• COLLECTED DATA:

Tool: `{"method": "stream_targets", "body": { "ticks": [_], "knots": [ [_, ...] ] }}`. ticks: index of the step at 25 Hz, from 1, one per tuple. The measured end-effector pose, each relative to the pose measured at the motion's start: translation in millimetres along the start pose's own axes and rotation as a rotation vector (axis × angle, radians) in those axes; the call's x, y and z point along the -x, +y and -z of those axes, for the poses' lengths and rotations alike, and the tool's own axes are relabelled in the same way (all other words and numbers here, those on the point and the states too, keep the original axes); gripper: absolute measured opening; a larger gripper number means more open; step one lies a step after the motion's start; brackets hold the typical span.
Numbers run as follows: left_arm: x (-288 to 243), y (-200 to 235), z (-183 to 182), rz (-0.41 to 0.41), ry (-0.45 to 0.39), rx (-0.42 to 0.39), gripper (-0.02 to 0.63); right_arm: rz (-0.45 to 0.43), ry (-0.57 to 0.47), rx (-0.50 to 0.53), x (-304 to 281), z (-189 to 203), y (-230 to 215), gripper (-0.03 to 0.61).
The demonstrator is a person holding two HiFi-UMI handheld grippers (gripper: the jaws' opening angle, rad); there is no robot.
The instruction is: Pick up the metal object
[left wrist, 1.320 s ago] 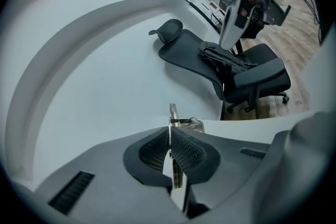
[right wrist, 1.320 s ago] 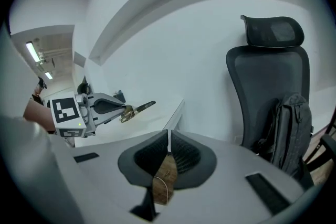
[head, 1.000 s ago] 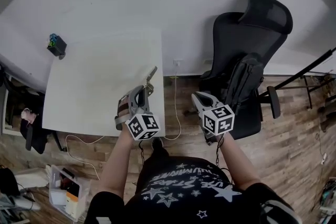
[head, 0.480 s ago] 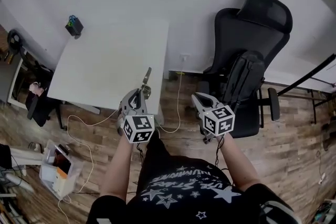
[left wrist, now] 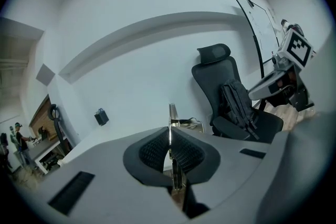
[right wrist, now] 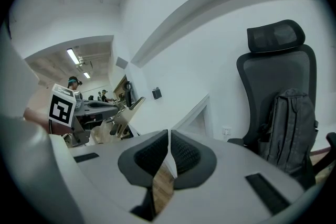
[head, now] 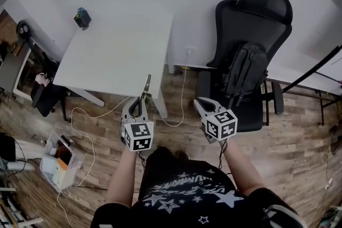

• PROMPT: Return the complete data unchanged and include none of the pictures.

• SOLUTION:
Tool: `{"method": "stream_targets", "body": { "ticks": [_], "knots": [ [_, ...] ] }}`. ticks: index of the step at 25 Hz, from 1, one per tuple. The measured end-effector pose, each relative to the pose measured at the motion's start: translation in millimetres along the start pose's own axes and rotation as a rotation vector (axis × angle, radians) in those axes; the call's x, y and z point along the -x, +y and -z of those axes, for the poses' lengths and rotations alike, and the tool's own axes are relabelled in the same way (all other words and numbers here, those on the point and the states too, keep the original axes); gripper: absolute measured opening; a larger gripper number means more open; step one lies a step after the motion's start; brackets hold the typical span.
Numbers run as follows: left_arm: x (-288 to 243), y (-200 to 235), z (-183 to 182), rz (-0.41 to 0.41), ry (-0.45 to 0.39), rx (-0.42 to 0.39), gripper (-0.02 to 0.63); right_arm: rz (-0.45 to 0.43), ry (-0.57 to 0.47), rx (-0.50 to 0.53), x (-304 to 281), z (-189 to 203), y (-230 to 215), gripper (-0.03 to 0.61).
The demonstrator is a person holding two HiFi-UMI handheld grippers (gripper: the jaws' opening angle, rad); there is no robot.
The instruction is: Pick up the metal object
[left wrist, 1.320 s ago] 
[right wrist, 1.320 s ago] 
[head, 1.000 s ago] 
[head, 0.480 s ago] 
[left wrist, now] 
[right wrist, now] 
[head, now] 

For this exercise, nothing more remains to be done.